Skip to main content

skillshare E2E Tests Are Now Fully Powered by mdproof

· 6 min read
runkids
Creator of skillshare

A week ago I wrote about building testing infrastructure for AI-driven CLI development. The runbooks I described — Markdown files with step-by-step commands and expected results — turned out to be the most useful piece of that entire infrastructure.

So useful, in fact, that I extracted the runner into its own tool: mdproof.

As of today, all 22 of skillshare's E2E runbooks run through mdproof. The built-in runner is gone.

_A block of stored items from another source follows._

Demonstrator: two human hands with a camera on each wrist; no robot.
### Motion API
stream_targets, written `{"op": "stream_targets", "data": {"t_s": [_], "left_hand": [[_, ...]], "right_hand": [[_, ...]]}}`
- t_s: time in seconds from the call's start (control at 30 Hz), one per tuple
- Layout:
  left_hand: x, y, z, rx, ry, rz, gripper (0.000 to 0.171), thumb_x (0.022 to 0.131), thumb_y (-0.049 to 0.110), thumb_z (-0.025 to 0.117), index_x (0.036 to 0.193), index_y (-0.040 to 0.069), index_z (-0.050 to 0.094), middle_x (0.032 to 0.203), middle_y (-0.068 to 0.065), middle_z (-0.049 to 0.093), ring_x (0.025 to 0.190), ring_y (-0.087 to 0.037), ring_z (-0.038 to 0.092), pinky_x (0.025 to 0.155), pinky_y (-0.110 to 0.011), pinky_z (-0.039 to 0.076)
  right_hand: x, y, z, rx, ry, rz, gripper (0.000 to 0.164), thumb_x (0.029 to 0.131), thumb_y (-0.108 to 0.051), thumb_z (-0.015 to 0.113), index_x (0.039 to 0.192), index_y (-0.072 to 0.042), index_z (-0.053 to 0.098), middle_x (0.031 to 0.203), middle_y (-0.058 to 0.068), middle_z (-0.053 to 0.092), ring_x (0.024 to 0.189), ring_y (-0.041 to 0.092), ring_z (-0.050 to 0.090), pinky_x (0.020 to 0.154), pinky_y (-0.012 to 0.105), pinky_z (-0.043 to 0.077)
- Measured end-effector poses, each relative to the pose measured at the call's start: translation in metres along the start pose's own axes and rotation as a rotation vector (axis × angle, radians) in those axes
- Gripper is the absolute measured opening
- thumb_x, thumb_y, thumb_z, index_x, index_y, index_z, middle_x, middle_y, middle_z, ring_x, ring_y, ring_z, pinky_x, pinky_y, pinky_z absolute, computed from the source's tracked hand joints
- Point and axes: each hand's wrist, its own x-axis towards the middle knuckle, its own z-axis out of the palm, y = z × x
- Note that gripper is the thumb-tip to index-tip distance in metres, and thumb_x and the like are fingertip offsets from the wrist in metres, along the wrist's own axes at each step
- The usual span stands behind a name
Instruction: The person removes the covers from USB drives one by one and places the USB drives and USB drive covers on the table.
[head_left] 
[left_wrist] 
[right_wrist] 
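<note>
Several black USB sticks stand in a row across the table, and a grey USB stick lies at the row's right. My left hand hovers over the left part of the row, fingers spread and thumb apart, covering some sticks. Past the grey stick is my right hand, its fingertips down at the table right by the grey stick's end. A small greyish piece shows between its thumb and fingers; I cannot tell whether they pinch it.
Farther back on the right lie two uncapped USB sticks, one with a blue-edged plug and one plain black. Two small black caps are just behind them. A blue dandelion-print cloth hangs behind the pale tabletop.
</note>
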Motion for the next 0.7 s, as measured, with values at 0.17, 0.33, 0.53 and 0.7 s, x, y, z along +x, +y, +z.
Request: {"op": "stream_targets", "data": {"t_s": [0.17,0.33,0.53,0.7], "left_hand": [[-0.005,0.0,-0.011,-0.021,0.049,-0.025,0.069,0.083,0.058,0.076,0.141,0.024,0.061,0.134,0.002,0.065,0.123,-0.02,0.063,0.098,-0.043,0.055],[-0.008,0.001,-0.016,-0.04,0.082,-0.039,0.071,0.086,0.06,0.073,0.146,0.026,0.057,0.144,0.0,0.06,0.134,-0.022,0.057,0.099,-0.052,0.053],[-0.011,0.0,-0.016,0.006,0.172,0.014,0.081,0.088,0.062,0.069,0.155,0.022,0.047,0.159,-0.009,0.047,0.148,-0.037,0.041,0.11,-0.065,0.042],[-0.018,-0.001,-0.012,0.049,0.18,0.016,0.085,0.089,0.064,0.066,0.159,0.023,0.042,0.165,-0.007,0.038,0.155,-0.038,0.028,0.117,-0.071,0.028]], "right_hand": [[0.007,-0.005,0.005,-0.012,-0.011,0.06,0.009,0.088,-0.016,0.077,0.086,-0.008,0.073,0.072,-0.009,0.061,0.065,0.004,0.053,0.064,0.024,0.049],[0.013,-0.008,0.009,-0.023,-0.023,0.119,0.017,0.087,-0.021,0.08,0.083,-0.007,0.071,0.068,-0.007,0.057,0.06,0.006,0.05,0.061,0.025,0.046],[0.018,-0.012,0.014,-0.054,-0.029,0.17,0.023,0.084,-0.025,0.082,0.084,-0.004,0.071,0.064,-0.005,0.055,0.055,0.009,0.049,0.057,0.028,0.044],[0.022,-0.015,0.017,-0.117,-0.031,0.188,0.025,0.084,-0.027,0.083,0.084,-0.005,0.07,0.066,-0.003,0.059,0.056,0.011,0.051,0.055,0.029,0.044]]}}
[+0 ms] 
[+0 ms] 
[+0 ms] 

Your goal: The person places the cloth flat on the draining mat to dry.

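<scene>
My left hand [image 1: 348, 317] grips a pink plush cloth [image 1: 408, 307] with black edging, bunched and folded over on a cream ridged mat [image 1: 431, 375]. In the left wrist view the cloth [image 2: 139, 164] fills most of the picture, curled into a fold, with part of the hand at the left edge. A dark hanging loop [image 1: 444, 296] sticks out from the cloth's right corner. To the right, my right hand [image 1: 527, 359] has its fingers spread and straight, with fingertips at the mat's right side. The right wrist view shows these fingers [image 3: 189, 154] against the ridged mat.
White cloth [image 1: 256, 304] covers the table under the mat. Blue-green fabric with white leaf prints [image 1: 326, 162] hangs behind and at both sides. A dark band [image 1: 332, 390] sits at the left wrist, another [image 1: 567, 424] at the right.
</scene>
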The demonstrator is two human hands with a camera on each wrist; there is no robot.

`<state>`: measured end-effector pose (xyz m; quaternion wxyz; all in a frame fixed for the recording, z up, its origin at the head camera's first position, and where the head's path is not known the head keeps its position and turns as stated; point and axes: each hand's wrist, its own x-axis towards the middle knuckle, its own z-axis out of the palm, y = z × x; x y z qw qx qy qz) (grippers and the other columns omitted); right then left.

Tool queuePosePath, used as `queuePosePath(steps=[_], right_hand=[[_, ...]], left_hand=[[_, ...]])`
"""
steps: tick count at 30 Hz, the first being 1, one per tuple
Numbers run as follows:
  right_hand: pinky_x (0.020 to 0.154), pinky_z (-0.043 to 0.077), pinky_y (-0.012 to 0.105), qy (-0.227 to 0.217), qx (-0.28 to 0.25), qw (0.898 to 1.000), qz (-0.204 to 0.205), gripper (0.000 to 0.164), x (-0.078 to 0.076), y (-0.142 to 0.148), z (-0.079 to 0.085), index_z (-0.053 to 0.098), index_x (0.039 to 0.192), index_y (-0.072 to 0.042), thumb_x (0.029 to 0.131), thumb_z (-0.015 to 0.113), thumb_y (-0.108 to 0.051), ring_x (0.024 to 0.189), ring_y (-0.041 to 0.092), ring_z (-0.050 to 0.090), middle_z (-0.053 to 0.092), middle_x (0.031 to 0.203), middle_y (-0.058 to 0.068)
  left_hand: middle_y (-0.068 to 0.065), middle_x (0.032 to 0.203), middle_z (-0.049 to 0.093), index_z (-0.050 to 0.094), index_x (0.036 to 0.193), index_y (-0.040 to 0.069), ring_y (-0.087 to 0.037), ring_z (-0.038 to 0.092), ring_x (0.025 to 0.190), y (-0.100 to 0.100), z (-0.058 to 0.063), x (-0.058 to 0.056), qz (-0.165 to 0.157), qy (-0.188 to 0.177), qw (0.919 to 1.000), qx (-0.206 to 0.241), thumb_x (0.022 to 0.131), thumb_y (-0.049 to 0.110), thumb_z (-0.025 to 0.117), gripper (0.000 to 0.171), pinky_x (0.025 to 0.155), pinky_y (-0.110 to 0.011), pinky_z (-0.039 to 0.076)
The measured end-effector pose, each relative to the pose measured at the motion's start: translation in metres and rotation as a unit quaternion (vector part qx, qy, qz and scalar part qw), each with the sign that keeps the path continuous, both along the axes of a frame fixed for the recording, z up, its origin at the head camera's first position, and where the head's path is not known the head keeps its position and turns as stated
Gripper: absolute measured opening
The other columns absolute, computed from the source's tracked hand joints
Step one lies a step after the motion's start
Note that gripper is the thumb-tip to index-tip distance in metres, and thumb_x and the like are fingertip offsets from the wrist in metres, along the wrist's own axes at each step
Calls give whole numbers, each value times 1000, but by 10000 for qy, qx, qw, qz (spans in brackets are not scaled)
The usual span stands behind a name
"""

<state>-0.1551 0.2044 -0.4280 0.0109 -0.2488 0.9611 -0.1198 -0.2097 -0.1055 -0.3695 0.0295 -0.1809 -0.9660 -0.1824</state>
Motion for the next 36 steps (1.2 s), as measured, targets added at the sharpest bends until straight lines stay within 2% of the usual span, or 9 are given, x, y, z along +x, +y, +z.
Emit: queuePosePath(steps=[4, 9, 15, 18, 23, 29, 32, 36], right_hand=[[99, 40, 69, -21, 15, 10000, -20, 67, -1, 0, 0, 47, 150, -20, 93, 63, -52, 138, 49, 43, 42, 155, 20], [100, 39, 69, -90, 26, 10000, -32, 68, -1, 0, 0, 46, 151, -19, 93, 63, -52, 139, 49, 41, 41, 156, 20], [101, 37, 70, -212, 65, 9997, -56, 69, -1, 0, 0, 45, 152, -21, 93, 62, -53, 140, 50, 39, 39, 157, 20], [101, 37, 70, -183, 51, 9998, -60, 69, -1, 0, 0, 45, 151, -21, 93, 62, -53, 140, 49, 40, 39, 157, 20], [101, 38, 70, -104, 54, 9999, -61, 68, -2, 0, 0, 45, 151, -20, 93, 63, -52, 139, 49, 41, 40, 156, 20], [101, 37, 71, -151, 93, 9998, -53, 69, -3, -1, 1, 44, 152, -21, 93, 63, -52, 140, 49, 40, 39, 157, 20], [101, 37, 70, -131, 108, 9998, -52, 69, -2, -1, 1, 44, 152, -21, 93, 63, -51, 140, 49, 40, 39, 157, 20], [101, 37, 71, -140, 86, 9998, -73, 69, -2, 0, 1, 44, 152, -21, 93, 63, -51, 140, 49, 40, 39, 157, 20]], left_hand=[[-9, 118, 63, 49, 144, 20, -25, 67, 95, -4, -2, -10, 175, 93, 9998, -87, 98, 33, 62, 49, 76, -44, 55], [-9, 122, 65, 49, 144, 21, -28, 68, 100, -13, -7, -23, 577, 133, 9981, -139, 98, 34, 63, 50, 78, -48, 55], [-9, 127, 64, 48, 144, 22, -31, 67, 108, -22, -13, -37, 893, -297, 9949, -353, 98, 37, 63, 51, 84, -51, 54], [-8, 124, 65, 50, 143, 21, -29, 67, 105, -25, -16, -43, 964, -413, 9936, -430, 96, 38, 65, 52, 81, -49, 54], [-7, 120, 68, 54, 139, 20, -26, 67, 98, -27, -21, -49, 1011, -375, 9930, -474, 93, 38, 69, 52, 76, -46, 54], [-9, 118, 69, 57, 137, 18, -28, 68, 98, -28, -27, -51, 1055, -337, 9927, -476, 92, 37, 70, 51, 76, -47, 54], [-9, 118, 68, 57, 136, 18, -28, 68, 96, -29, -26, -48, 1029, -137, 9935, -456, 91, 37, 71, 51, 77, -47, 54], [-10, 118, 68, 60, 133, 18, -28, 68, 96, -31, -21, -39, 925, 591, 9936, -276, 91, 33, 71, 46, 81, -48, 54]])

From Informal Runbooks to a Real Test Runner

The original runbooks were just documentation. They looked like this:

## Steps
1. Run: `skillshare install runkids/skillshare`
2. Verify: skill directory exists
3. Verify: SKILL.md contains expected frontmatter

A human (or an AI agent) would read the steps and manually execute them. That worked, but it was slow and error-prone. The agent had to interpret "verify: skill directory exists" and figure out the right test -d command on its own.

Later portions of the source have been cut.